## INSTRUCTIONS FOR THE TASK
Every line with "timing" in it should be copied from the data.

==================================================

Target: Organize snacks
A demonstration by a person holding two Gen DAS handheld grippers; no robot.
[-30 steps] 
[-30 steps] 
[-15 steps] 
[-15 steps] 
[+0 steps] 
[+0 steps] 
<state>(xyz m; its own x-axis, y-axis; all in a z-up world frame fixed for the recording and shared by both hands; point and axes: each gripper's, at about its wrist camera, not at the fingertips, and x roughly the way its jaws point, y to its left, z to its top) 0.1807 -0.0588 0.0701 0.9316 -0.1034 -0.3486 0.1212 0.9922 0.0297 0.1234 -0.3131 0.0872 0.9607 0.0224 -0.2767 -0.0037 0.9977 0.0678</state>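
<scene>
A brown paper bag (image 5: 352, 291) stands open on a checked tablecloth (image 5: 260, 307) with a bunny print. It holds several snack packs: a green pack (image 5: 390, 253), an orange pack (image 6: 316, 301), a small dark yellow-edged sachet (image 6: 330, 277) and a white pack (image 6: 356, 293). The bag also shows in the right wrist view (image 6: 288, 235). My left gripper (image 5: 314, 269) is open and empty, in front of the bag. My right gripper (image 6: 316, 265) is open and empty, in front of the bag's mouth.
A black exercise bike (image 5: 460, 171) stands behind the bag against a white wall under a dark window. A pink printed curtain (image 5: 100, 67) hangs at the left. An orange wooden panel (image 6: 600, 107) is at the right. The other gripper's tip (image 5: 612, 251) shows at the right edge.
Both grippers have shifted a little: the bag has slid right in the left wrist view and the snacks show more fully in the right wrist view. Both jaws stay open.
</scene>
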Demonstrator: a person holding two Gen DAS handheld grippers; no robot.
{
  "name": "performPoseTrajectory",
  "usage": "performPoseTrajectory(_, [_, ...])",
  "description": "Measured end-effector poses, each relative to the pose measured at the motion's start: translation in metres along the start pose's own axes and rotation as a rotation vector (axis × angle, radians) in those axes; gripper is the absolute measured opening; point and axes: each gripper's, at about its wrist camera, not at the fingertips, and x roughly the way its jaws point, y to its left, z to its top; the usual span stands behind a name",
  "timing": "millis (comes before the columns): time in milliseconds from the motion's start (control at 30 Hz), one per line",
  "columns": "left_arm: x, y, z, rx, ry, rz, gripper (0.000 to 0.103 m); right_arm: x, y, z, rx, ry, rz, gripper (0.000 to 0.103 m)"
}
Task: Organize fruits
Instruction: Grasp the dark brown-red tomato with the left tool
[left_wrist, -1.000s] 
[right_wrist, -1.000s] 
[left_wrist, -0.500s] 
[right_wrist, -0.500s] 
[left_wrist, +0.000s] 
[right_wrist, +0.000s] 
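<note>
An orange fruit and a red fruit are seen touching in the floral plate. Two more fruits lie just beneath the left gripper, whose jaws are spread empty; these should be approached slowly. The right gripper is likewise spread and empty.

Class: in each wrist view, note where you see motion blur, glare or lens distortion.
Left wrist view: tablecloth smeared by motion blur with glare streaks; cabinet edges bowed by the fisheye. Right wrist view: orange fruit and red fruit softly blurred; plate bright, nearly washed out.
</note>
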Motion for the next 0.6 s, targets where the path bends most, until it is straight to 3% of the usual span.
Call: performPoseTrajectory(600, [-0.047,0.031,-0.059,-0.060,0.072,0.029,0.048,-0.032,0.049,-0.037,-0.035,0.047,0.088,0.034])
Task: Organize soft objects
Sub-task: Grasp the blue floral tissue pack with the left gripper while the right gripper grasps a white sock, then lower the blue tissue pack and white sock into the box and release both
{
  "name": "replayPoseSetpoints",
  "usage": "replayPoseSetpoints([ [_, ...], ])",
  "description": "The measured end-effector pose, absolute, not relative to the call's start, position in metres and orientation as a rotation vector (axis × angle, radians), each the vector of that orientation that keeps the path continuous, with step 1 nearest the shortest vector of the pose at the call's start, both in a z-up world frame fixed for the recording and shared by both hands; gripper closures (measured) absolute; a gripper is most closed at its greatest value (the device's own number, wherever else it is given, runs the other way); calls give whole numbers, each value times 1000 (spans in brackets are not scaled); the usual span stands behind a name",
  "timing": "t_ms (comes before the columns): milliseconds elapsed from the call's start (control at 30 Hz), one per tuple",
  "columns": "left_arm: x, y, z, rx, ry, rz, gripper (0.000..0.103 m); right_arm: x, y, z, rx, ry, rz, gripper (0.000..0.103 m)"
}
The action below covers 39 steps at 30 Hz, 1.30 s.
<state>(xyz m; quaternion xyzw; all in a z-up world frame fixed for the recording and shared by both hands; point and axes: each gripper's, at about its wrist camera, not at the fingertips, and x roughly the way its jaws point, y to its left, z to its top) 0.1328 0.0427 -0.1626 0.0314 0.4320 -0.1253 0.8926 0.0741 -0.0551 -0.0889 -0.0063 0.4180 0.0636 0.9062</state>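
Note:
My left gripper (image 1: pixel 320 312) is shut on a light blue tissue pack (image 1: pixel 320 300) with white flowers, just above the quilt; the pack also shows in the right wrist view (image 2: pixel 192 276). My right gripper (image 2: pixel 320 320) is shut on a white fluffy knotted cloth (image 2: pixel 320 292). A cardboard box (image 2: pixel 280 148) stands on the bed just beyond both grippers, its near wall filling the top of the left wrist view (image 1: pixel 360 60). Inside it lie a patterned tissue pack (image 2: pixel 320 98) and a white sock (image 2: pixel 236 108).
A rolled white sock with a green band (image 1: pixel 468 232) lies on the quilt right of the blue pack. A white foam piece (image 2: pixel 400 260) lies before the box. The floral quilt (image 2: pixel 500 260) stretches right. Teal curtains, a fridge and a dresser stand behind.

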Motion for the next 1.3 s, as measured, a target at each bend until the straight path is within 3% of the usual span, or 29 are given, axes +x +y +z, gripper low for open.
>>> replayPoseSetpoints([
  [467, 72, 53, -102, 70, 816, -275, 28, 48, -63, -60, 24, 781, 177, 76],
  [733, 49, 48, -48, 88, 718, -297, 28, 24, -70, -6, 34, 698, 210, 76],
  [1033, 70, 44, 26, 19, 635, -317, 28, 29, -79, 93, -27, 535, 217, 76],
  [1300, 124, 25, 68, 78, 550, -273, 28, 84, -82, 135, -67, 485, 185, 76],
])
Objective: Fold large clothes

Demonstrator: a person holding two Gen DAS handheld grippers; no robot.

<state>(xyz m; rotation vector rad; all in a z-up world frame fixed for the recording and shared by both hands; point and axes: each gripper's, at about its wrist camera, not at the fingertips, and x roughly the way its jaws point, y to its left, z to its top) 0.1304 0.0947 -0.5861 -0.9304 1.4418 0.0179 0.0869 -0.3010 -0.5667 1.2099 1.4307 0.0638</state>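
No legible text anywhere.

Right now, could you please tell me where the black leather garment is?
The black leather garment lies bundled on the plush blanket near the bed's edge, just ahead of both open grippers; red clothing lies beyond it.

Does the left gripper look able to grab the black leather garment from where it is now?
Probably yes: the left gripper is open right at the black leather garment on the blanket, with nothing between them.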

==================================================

## REPLY TO THE EXERCISE
  "timing": "millis (comes before the columns): time in milliseconds from the motion's start (control at 30 Hz), one per line",
  "timing": "t_ms (comes before the columns): milliseconds elapsed from the call's start (control at 30 Hz), one per tuple",

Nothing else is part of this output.